MORGANTOWN, W.Va. – Researchers at West Virginia University have been testing the resiliency of one type of perennial grass on different types of land for since 2018. The grass, Miscanthus x giganteus, or elephant grass, could be used as a source of clean energy in the future.

Ember Morrissey, WVU Environmental Biology Associate Professor said the technology is being developed but is not complete yet. “We are studying how the plant interacts with microbes and soil conditions, so that whenever the technology is ready to start using it as a biofuel crop, it will be, we will have all the information to grow it in a robust way,” said Morrissey.
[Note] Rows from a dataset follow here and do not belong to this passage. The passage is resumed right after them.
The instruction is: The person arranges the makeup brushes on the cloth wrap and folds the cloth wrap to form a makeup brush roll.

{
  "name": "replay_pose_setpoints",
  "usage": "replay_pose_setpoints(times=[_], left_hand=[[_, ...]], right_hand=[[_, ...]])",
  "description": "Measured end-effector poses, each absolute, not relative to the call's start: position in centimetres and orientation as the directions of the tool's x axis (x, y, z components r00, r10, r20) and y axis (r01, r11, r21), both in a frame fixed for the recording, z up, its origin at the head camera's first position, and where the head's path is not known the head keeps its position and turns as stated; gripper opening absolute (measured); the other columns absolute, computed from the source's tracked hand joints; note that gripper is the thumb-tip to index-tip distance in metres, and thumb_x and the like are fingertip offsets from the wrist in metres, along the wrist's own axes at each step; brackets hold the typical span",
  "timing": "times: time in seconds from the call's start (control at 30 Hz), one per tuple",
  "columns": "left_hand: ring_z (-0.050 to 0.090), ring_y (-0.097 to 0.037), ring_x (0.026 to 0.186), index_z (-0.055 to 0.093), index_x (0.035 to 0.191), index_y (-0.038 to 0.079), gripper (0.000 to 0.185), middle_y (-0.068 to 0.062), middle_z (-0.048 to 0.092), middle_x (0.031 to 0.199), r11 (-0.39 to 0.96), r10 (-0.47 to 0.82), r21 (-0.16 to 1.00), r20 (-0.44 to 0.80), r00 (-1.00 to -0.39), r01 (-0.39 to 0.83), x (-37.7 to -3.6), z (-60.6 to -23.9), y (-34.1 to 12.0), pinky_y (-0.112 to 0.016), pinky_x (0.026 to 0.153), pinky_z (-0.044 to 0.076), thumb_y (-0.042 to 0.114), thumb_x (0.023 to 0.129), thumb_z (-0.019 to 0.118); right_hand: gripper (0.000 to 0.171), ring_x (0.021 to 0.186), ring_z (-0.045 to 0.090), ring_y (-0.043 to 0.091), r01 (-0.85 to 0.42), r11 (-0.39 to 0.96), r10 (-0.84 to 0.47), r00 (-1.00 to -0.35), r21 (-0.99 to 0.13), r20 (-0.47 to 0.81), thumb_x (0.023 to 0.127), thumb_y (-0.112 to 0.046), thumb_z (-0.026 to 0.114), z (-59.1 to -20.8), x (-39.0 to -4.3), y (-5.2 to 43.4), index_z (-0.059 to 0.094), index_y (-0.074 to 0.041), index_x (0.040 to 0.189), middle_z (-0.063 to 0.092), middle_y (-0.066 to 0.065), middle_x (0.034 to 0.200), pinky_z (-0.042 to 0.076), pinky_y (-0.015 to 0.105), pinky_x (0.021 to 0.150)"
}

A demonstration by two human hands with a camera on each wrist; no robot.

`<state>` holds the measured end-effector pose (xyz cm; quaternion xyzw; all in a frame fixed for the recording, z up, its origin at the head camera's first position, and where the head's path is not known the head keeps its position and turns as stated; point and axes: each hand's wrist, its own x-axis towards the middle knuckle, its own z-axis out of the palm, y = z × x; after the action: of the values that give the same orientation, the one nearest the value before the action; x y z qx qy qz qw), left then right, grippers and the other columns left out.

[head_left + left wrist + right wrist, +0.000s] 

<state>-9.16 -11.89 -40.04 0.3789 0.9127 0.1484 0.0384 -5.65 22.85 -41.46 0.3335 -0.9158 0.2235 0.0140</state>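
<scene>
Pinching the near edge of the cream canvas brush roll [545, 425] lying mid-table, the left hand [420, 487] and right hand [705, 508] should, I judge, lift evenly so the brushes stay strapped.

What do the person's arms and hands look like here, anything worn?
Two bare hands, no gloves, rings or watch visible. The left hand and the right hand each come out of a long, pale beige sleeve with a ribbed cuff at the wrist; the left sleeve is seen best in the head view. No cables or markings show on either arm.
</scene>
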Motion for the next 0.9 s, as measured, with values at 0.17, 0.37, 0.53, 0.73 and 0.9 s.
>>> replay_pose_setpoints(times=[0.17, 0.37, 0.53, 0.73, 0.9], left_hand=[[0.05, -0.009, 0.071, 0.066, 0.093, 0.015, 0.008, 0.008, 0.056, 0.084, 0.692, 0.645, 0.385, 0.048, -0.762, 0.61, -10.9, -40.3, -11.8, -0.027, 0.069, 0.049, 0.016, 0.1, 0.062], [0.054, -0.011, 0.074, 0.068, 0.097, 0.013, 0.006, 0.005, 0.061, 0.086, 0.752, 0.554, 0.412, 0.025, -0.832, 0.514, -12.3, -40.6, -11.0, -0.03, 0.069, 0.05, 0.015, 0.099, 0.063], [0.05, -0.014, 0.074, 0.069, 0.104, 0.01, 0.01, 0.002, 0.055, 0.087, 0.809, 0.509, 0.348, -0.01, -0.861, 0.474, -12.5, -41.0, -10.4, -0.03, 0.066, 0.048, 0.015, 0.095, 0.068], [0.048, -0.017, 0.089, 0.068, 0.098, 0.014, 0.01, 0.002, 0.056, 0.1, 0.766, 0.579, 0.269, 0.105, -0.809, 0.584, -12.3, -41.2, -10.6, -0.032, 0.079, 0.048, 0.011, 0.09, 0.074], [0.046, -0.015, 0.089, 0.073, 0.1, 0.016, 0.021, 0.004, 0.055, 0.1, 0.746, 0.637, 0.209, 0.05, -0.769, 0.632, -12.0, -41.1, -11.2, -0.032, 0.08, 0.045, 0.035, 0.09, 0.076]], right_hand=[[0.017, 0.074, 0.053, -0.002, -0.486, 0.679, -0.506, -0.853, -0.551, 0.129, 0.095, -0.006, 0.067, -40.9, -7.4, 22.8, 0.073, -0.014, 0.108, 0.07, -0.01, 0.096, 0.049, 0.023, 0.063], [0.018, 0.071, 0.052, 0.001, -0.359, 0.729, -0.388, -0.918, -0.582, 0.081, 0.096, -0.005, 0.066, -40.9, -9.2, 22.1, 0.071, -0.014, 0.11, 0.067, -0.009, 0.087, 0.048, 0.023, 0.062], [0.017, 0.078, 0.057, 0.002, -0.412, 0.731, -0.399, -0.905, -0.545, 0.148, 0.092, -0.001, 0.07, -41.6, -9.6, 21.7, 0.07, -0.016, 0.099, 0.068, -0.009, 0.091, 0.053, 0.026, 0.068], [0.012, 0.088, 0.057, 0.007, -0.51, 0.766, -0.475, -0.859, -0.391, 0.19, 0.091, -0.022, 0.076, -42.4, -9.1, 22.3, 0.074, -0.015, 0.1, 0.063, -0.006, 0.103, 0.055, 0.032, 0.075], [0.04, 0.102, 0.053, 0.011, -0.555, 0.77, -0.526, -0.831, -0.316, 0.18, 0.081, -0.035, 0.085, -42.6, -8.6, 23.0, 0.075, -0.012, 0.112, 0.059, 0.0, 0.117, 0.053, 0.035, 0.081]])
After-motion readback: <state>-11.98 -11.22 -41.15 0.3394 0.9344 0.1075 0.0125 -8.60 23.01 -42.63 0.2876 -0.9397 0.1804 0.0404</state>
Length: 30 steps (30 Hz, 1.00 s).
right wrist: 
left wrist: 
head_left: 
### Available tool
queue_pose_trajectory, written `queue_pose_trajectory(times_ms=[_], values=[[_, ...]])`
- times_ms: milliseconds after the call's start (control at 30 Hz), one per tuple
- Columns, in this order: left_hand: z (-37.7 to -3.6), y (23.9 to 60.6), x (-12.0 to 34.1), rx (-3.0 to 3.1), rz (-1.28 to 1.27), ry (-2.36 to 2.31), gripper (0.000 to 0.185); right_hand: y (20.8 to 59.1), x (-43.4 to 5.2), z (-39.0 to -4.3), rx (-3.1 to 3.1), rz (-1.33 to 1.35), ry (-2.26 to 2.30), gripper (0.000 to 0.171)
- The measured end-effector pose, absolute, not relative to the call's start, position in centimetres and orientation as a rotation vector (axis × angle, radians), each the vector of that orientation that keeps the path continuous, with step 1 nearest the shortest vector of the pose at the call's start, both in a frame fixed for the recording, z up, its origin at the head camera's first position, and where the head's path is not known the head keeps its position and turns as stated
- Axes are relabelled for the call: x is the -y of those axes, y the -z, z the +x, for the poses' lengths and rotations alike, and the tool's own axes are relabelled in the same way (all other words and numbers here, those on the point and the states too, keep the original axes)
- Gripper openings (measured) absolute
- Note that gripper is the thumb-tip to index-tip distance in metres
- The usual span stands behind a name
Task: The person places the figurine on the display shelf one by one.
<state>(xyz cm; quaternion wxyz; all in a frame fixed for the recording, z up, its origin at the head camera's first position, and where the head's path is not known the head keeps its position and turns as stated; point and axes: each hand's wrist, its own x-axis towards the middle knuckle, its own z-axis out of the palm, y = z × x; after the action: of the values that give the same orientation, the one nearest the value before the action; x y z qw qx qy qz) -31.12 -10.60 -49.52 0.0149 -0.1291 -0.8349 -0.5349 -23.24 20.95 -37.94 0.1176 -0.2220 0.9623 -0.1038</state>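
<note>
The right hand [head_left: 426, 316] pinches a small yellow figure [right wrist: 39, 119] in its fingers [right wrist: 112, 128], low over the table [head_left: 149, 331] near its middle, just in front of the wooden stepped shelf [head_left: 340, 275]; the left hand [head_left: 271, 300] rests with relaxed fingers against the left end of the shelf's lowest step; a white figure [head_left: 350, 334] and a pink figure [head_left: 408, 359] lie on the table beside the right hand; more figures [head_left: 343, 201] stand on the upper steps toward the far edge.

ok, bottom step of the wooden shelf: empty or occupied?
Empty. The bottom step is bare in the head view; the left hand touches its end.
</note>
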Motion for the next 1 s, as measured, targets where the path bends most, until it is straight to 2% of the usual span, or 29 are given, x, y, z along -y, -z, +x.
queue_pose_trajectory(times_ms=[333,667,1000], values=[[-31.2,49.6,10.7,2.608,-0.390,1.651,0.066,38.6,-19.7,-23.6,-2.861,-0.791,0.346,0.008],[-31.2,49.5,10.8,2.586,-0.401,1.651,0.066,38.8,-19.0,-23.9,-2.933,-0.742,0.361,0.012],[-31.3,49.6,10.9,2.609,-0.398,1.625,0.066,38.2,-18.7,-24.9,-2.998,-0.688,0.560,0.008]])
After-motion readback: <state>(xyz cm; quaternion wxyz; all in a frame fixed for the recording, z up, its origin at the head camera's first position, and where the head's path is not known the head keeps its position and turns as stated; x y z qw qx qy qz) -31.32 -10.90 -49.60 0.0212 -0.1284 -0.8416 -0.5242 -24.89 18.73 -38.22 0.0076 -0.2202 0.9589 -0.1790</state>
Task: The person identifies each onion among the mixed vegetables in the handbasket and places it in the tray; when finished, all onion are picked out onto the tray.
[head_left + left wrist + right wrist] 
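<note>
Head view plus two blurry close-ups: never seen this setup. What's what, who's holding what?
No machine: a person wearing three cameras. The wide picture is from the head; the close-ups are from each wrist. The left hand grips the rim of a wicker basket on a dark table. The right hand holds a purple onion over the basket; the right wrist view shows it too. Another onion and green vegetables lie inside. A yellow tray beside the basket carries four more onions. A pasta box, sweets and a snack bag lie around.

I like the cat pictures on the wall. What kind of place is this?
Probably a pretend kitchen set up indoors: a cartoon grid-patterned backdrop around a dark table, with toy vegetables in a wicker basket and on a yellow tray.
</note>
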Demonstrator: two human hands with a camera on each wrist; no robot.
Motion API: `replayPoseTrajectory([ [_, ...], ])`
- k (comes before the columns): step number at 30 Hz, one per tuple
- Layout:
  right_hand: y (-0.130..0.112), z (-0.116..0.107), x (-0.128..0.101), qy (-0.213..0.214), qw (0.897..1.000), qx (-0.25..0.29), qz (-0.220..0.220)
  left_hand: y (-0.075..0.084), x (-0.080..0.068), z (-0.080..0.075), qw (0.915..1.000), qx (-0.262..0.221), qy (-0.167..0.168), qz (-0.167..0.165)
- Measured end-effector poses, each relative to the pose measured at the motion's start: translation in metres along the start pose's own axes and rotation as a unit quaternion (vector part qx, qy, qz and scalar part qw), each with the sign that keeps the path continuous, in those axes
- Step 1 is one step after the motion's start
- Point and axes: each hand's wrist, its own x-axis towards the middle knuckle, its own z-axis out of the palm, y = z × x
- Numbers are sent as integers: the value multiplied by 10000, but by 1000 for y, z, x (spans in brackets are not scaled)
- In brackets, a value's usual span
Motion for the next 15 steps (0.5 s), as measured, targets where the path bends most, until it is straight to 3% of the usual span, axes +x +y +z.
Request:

One type of land being used is the standard farmland, where the elephant grass seems to grow denser and at a faster rate, in comparison to the same plant growing on the second type of land, which is abandoned mine lands.  

“We have in our state roughly 500,000 acres, which isn’t a lot, it’s maybe one or two percent of the land area, so it’s not a huge amount, but its pretty critical that that land not be pollutional,“ said Jeff Skousen, WVU Professor Of Soil Science, WV Reclamation Specialist.

WVU researchers are trying to find the most beneficial way to grow the elephant grass on the abandoned mine lands sites, since they say the plant will improve the quality of that marginal soil over time. 

“Because the biomass is so great on this, a lot of that will be transferred into the soil, which will only help the soil by translocating that biomass organic matter into the soil, which then will stimulate the micro organisms, which will help the plant grow more, which will stimulate the micro-anyway, it’s a wonderful cycle that we can introduce on these marginal lands,” said Skousen.

Morrisey says they hope to learn what the best management practices are for elephant grass so that we can ensure the production of these crops is resilient to variations in the climate. The researchers have funds for four and a half more years through the USDA to continue their research.